OFCOM is at it again
UK mega-super-dooper regulator OFCOM certainly lives by the credo that idle hands are the devil's workshop. Today it has issued two new consultations on UWB and spectrum management. The latter identifies eight blocks of spectrum proposed for allocation. It's interesting to note that the DECT/GSM guard band has been approved, representing a win for the community networking groups in the UK who have been lobbying on this issue. It's also interesting to ponder whether some of the 470 - 845MHz analogue television frequencies might end up seeing use in 802.22 development for the UK. Here's a list of the frequencies, copped directly from the OFCOM press release:
410-425 MHz, 870-921 MHz (part only) (available for award from2005-2006) - Available as a result of licensee insolvency, these bands could be usedfor radio services for businesses, additional capacity for the emergency services and programme making.
1452-1492 MHz ('L band', available from 2006-2007) - Possible uses include broadcast multimedia, new mobile applications and digital radio.
1781.7-1785 MHz paired with 1876.7-1880 MHz ('DECT guard bands', available from 2005-2006). Previously reserved as a buffer between 2G mobile and cordless telephone (DECT) frequencies. Possible uses include innovative, low-power GSM applications.
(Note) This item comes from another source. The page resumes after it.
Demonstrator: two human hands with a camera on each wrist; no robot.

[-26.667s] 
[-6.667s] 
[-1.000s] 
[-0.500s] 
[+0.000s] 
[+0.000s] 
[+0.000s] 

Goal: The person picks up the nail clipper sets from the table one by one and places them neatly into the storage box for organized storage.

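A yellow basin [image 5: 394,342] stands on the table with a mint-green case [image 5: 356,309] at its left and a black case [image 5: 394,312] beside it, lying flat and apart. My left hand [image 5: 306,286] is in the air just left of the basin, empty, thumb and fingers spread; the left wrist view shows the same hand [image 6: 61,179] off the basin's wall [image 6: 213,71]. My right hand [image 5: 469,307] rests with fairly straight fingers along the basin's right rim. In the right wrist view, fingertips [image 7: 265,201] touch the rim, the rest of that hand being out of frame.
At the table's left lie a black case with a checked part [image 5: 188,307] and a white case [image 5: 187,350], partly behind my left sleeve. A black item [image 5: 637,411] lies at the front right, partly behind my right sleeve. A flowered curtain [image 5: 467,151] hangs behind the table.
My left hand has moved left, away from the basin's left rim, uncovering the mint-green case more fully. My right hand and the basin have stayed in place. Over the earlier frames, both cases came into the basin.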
1790-1798 MHz (available from 2007-2008) - Presently used by the emergency services but additional capacity may become available by 2007-08. Possible uses include wireless broadband applications.
2010-2025 MHz and 2290-2302 MHz (available from 2005-2006) - 2010-2025 MHz was reserved for IMT-2000 (3G) systems (but is unused) and the 2290-2302 MHz band was recently returned to Ofcom by the MoD. Could be used for next generation mobile applications or wireless broadband.
2500-2690 MHz (available from 2006-2007) - Presently used by programme makers for outside broadcasts. Possible future uses include next generation mobile applications and wireless broadband
10 GHz, 28 GHz, 32 GHz, 40 GHz (available at varying times, from2006-2008) - Significant amounts of additional capacity for a range of new services.Includes licences not assigned in the previous auction of 28GHz frequencies.
The document also discusses three other bands, on which further work is required before identifying a date for release:
174 - 230 MHz (part only) ('Band III') Ofcom has proposed additional awards in its separate review of the radio industry, published on 16 December 2004.
470-854 MHz ('digital switchover spectrum') Currently used for analogue television but new options for use will emerge with the transition to digital broadcasting. 112 MHz of spectrum could become available. Proposals dependent upon international negotiations at the Regional Radio Conference in 2006.
3.6-4.2 GHz Presently used for high speed fixed links, satellite services, and fixed wireless access. Subject to further work on sharing issues, additional capacity may be available for further terrestrial applications.